Le gouvernement a mis en place un dispositif relatif à l’entrée à l’université, renforçant le rôle du lycée en matière d’orientation. Michèle Coirier, 1ère vice-présidente du Snceel, revient sur les mesures visant à accompagner les lycéens vers l’enseignement supérieur.

 

Quel regard portez-vous sur les mesures concernant l’orientation au lycée ?

Michèle Coirier : Nombre de ces mesures existent déjà et les lycées font déjà beaucoup de choses pour améliorer les liens entre lycées et universités. On nous demande d’organiser deux semaines d’orientation mais beaucoup de lycées organisent déjà ce genre de rendez-vous. De la même façon, beaucoup d’établissements privés se sont rapprochés des universités permettant à leurs élèves d’être accueillis dans les cours de licence. Quant à la mesure qui consiste à solliciter des « étudiants ambassadeurs » pour venir dans les lycées expliquer comment fonctionnent les universités, nous n’avons pas attendu le ministère de l’Enseignement supérieur pour la mettre en place en sollicitant nos anciens élèves. Rien dans ce qui a été annoncé ne va révolutionner les pratiques.

Le ministère de l’Éducation nationale et celui de l’Enseignement supérieur ont aussi prévu que le conseil de classe donne un avis systématique sur chacun des vœux des élèves, qui sera transmis aux universités. Il y a là une grand nouveauté…

Michèle Coirier : Si la réaffirmation du rôle du conseil de classe de terminale en matière d’orientation est en soi une bonne chose, on regrettera que les modalités de mise en œuvre n’aient pas été anticipées. Comment imaginer qu’un conseil de classe qui dure entre une heure et deux heures puisse se prononcer sur chacun des vœux émis par les 30 élèves – voire davantage – que peuvent compter certaines classes ? Sans doute les établissements vont-ils avoir à faire preuve d’inventivité… sous peine de voir les conseils de classe donner indistinctement un avis favorable à une grande majorité des demandes des élèves…

Et les deux professeurs principaux dans chaque classe de terminale ?

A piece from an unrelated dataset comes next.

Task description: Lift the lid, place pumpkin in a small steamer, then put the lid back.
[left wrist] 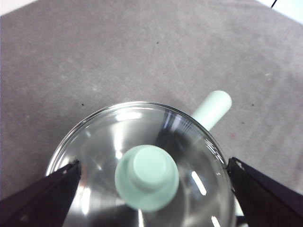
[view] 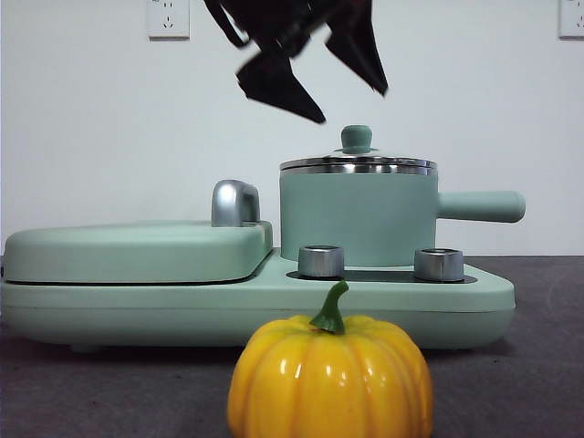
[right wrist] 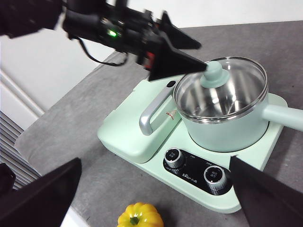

Michèle Coirier : On peut ici encore se féliciter de l’idée que chaque classe de terminale dispose de deux professeurs principaux pour qu’ils consacrent plus de temps à l’orientation. Reste que, dans la réalité, cela sera sans doute un peu compliqué. À cela s’ajoute le fait que tous les enseignants ne se sentent pas nécessairement outillés et formés pour assumer cette mission.

Quelles sont les préconisations formulées par le Snceel dans ce champ ?

Michèle Coirier : Une «bonne» orientation des lycéens doit être pensée bien en amont de la classe de terminale, et les professeurs principaux de seconde et première le savent très bien. Par ailleurs pour que ce continuum pédagogique bac-3 bac+3 que le ministère appelle de ses vœux se mette vraiment en place, il convient de revoir l’organisation du lycée en voies de formation et séries qui se sont, au fil des ans, excessivement spécialisées, comme l’a souligné Alain Boissinot lors de la session d’automne devant les délégués académiques.

Durant les années de lycée, on pourrait, par exemple, imaginer des modules, d’environ un semestre que les élèves choisiraient et qui leur permettraient de se spécialiser progressivement dans certaines disciplines. En cas de «fausse route», ils pourraient ainsi plus facilement se réorienter. C’est d’ailleurs ce qui se pratique dans certains pays européens. C’est aussi ce que prévoyait la vaste réforme du lycée engagée par Jean-Paul de Gaudemar à la fin des années 2000. Réforme qui a été écartée au profit de la «réformette» inspirée du rapport du médiatique ancien directeur de Sciences po, Richard Descoings. On peut espérer que la réforme engagée par Jean-Michel Blanquer et confiée à Pierre Mathiot aille dans ce sens, et nous lui faisons confiance.